▶ **What to do**
Write the records out again, precisely as they stand.

▶ **Given records**
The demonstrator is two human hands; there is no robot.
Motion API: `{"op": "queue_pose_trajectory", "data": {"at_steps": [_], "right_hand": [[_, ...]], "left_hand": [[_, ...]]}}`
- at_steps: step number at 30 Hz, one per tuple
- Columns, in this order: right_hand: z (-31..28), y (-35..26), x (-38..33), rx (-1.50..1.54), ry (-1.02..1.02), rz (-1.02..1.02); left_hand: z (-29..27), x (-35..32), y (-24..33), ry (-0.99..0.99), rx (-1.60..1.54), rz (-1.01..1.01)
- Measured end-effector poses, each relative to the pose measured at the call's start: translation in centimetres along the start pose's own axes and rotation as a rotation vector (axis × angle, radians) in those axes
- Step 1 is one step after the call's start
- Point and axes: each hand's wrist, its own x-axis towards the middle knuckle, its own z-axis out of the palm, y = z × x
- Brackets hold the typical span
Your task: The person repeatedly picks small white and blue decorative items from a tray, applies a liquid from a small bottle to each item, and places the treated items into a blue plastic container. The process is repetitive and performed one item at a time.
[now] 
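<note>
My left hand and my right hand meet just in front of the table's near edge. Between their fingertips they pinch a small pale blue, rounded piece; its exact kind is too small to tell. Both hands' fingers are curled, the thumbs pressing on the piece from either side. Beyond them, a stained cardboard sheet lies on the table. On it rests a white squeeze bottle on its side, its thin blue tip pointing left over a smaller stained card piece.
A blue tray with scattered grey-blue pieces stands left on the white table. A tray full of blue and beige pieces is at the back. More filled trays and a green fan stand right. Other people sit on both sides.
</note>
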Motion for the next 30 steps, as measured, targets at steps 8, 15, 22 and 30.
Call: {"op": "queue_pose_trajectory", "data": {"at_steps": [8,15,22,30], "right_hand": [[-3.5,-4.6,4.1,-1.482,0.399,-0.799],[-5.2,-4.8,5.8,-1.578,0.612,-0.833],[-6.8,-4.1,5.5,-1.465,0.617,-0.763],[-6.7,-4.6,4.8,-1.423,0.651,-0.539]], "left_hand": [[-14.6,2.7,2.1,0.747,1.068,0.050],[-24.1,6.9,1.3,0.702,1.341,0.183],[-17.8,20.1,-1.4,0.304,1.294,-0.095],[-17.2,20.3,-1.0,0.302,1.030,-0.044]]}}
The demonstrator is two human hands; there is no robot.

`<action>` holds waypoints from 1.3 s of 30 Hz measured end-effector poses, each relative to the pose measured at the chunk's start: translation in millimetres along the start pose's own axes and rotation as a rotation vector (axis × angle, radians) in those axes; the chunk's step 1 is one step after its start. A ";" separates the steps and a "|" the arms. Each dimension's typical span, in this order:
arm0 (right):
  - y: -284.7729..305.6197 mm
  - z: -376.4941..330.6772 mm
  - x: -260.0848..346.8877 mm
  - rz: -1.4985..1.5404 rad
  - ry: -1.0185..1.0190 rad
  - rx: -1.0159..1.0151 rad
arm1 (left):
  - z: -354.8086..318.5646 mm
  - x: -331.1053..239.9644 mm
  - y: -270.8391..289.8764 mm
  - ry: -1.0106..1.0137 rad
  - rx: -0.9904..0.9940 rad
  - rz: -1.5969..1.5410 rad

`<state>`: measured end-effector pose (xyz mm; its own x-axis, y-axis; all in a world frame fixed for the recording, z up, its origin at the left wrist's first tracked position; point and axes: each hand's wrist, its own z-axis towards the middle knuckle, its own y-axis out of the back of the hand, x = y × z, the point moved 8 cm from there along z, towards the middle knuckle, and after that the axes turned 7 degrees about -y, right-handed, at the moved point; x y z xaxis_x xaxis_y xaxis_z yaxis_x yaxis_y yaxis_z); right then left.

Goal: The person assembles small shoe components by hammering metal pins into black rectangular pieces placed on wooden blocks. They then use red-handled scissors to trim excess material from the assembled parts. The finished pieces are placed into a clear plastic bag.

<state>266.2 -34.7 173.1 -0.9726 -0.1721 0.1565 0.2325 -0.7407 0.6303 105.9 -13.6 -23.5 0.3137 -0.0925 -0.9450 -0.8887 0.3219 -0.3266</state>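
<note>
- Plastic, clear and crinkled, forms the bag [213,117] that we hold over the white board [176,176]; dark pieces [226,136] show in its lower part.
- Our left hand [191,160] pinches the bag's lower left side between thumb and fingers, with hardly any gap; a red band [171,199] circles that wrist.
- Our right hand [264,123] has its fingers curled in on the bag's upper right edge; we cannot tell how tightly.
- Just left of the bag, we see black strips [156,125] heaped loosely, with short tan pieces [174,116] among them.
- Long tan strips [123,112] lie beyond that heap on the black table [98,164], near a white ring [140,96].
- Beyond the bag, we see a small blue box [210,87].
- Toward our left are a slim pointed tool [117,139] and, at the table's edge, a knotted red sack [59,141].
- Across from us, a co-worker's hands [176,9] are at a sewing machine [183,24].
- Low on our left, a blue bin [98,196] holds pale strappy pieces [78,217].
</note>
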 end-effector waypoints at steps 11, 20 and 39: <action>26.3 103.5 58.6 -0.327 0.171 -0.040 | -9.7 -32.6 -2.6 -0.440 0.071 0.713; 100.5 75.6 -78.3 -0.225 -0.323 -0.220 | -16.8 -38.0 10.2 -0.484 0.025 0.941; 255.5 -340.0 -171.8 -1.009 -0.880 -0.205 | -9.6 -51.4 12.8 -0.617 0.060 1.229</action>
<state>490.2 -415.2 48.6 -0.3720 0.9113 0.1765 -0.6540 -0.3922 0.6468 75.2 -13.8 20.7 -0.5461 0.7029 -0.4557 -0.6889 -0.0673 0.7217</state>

▶ **Answer space**
The demonstrator is two human hands; there is no robot.
Motion API: `{"op": "queue_pose_trajectory", "data": {"at_steps": [_], "right_hand": [[_, ...]], "left_hand": [[_, ...]]}}`
- at_steps: step number at 30 Hz, one per tuple
- Columns, in this order: right_hand: z (-31..28), y (-35..26), x (-38..33), rx (-1.50..1.54), ry (-1.02..1.02), rz (-1.02..1.02); left_hand: z (-29..27), x (-35..32), y (-24..33), ry (-0.99..0.99), rx (-1.60..1.54), rz (-1.01..1.01)
- Measured end-effector poses, each relative to the pose measured at the call's start: translation in centimetres along the start pose's own axes and rotation as a rotation vector (axis × angle, radians) in those axes
- Step 1 is one step after the call's start
- Point and axes: each hand's wrist, its own x-axis towards the middle knuckle, its own z-axis out of the palm, y = z × x
- Brackets hold the typical span
Your task: The person repeatedly picks small white and blue decorative items from a tray, applies a liquid from a small bottle to each item, and places the treated items into a blue plastic container. The process is repetitive and performed one item at a time.
[now] 
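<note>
My left hand and my right hand meet just in front of the table's near edge. Between their fingertips they pinch a small pale blue, rounded piece; its exact kind is too small to tell. Both hands' fingers are curled, the thumbs pressing on the piece from either side. Beyond them, a stained cardboard sheet lies on the table. On it rests a white squeeze bottle on its side, its thin blue tip pointing left over a smaller stained card piece.
A blue tray with scattered grey-blue pieces stands left on the white table. A tray full of blue and beige pieces is at the back. More filled trays and a green fan stand right. Other people sit on both sides.
</note>
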Motion for the next 30 steps, as measured, targets at steps 8, 15, 22 and 30.
Call: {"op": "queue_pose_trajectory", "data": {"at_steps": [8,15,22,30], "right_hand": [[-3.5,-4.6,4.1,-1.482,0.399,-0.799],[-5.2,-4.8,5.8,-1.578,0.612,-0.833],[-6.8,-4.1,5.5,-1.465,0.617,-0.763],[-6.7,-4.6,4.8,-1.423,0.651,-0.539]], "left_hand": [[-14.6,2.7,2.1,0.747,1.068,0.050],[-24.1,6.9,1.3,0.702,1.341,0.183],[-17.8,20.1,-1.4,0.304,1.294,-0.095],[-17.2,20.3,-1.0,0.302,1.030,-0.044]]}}
The demonstrator is two human hands; there is no robot.

`<action>` holds waypoints from 1.3 s of 30 Hz measured end-effector poses, each relative to the pose measured at the chunk's start: translation in millimetres along the start pose's own axes and rotation as a rotation vector (axis × angle, radians) in those axes; the chunk's step 1 is one step after its start. A ";" separates the steps and a "|" the arms. Each dimension's typical span, in this order:
arm0 (right):
  - y: -284.7729..305.6197 mm
  - z: -376.4941..330.6772 mm
  - x: -260.0848..346.8877 mm
  - rz: -1.4985..1.5404 rad
  - ry: -1.0185..1.0190 rad
  - rx: -1.0159..1.0151 rad
arm1 (left):
  - z: -354.8086..318.5646 mm
  - x: -331.1053..239.9644 mm
  - y: -270.8391..289.8764 mm
  - ry: -1.0106..1.0137 rad
  - rx: -0.9904..0.9940 rad
  - rz: -1.5969..1.5410 rad

`<state>`: measured end-effector pose (xyz mm; its own x-axis, y-axis; all in a world frame fixed for the recording, z up, its origin at the left wrist's first tracked position; point and axes: each hand's wrist, its own z-axis towards the middle knuckle, its own y-axis out of the back of the hand, x = y × z, the point moved 8 cm from there along z, towards the middle knuckle, and after that the axes turned 7 degrees about -y, right-handed, at the moved point; x y z xaxis_x xaxis_y xaxis_z yaxis_x yaxis_y yaxis_z); right then left.

Goal: The person assembles small shoe components by hammering metal pins into black rectangular pieces placed on wooden blocks. They then use red-handled scissors to trim excess material from the assembled parts. The finished pieces are placed into a clear plastic bag.

<state>266.2 -34.7 173.1 -0.9726 -0.1721 0.1565 0.2325 -0.7407 0.6303 105.9 -13.6 -23.5 0.3137 -0.0925 -0.9450 -0.8887 0.3219 -0.3266</state>
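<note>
- Plastic, clear and crinkled, forms the bag [213,117] that we hold over the white board [176,176]; dark pieces [226,136] show in its lower part.
- Our left hand [191,160] pinches the bag's lower left side between thumb and fingers, with hardly any gap; a red band [171,199] circles that wrist.
- Our right hand [264,123] has its fingers curled in on the bag's upper right edge; we cannot tell how tightly.
- Just left of the bag, we see black strips [156,125] heaped loosely, with short tan pieces [174,116] among them.
- Long tan strips [123,112] lie beyond that heap on the black table [98,164], near a white ring [140,96].
- Beyond the bag, we see a small blue box [210,87].
- Toward our left are a slim pointed tool [117,139] and, at the table's edge, a knotted red sack [59,141].
- Across from us, a co-worker's hands [176,9] are at a sewing machine [183,24].
- Low on our left, a blue bin [98,196] holds pale strappy pieces [78,217].
</note>
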 end-effector waypoints at steps 11, 20 and 39: <action>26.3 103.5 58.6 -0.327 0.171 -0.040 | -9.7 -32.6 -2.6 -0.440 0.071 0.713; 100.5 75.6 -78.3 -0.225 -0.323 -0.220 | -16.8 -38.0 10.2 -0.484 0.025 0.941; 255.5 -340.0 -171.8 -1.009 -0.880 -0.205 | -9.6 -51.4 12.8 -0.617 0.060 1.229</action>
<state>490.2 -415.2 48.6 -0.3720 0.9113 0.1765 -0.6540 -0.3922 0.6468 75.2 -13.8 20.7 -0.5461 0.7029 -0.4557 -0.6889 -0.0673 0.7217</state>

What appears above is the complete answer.